The Luxembourgish Ministry of Health has nominated LIST as the competent authority for Luxembourg to participate in the EU4Health Programme’s joint action to enhance, extend and consolidate wastewater surveillance for public health. The Laboratoire National de Santé (LNS) will also take part in the initiative as an affiliated entity.
This joint action aims to reinforce the European Union's capacity in preventing, preparing for, and swiftly responding to significant health threats that transcend national borders. It specifically focuses on supporting the gathering of data, exchanging information, and enhancing wastewater-based epidemiological surveillance. By doing so, it aligns with the overarching goal of the EU4Health Programme, which is to safeguard the well-being of individuals within the Union by addressing grave health risks that transcend borders. Additionally, it seeks to strengthen the resilience of health systems and foster coordination among Member States in effectively managing such cross-border health threats.
Wastewater surveillance and its associated epidemiological assessment have gained prominence during the COVID-19 pandemic. It has proven to be an effective tool for gathering timely and valuable intelligence regardless of people's behaviour (such as their willingness to get tested) and interventions (such as the implementation of containment measures).
“The method of monitoring wastewater has been used to identify and track the transmission of viruses and pathogens for decades but not at the scale we experience today,” says Dr Henry-Michel Cauchie, who leads the Environmental Microbiology group at LIST. Cauchie is representing LIST in the project. “This particular project was instigated by the pandemic, which increased the use of wastewater surveillance methods that were already in existence for tracking the poliovirus, for example, since the 50s, with the aim of monitoring the eradication of this virus through an ambitious vaccination programme.”
Wastewater is a reservoir of various microorganisms like bacteria, viruses, and parasites, excreted by humans. As a result, using wastewater-based surveillance techniques can indeed prove to be a highly valuable method for monitoring and understanding the transmission of contagious diseases. By quantitatively analysing virus particles in sewage, trends can be identified, and a strong correlation with clinical cases can be observed. Research shows that surveillance plays a crucial role in swiftly detecting pathogens and accurately assessing their prevalence within a community. Furthermore, it offers the ability to pinpoint areas with high rates of antimicrobial resistance by monitoring the levels of antibiotics present in wastewater.
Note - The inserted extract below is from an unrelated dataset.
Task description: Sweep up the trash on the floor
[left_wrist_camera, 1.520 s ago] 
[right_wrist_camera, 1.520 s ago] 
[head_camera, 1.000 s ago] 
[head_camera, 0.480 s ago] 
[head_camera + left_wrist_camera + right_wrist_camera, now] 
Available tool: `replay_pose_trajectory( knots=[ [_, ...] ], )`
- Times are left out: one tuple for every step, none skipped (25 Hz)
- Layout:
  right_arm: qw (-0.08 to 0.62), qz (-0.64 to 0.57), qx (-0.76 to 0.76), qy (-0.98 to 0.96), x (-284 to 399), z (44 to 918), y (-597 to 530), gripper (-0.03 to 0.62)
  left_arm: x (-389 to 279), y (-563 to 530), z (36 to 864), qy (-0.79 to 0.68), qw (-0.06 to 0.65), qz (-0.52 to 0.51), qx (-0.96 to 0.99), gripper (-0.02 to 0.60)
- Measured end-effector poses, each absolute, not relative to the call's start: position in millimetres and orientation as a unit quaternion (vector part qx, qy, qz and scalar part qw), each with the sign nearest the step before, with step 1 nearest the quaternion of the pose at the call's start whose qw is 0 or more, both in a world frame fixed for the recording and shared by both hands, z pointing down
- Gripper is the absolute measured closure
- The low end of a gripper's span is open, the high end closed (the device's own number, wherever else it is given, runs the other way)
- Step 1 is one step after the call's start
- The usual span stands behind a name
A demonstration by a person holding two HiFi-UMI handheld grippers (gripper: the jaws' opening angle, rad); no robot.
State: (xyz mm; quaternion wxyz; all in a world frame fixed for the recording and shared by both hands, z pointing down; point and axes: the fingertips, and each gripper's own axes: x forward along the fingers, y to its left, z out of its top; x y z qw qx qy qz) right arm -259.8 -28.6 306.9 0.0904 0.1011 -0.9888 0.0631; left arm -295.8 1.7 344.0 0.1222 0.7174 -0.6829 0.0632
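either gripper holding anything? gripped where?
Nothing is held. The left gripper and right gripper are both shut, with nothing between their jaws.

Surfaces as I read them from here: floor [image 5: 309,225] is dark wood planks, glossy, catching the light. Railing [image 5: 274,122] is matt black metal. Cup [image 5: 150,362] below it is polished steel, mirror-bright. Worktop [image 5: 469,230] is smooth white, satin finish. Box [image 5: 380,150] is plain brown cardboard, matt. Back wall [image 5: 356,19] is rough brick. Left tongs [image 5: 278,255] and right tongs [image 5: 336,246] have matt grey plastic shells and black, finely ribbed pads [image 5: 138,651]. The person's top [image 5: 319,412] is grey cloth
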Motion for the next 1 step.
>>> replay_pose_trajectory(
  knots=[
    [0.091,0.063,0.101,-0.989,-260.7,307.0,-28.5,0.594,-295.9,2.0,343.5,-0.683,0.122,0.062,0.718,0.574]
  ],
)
“The joint action aims to set up a network of observatories in the Member States based on wastewater that can provide data on various viruses,” adds Cauchie, “and also data on antibiotic resistance and pathogenic bacteria. A major goal is to help Member States to reach the same level of expertise in wastewater-based epidemiology while sharing their field experience”.
The initiative, named EU-WISH, was officially kicked off over 5, 6 and 7 February 2024 in Athens.
The Environmental Microbiology Group at LIST has been tracking wastewater viruses for more than 15 years. The work of LIST, coupled with the data collected in samples of human faeces by the LNS, has provided a better understanding of the circulation of viruses such as noroviruses, responsible for winter gastroenteritis, or enteroviruses, responsible for a wide spectrum of benign or severe symptoms (hand, foot and mouth disease, angina, respiratory disease, diarrhoea, heart disease, acute flaccid paralysis or even meningitis).
More recently, the CORONASTEP initiative, launched in April 2020, has been a valuable tool in identifying the SARS-CoV-2 virus and its circulation in wastewater, and also in detecting novel variants of the disease in Luxembourg.
LIST's know-how in the isolation of viruses from complex matrices has also been exported to neighbouring countries, particularly in the context of direct collaboration with the teams in charge of wastewater surveillance in France or Belgium. In this context, LIST’s integration within the EU joint action makes all the more sense.
The initiative, which is expected to last three years, “will focus on promoting and supporting the implementation of wastewater-based epidemiology practices in participating countries,” concludes Henry-Michel Cauchie, “and will involve discussions, development of protocols, training courses, and the sharing of best practices.”
Incidentally, in addition to the EU-wide project, Luxembourg is also funding a similar initiative at national level, and spearheaded by LIST, which aligns with the wastewater surveillance efforts within the EU and involves coordination between the Ministry of Health and the Ministry of the Environment, Climate and Biodiversity.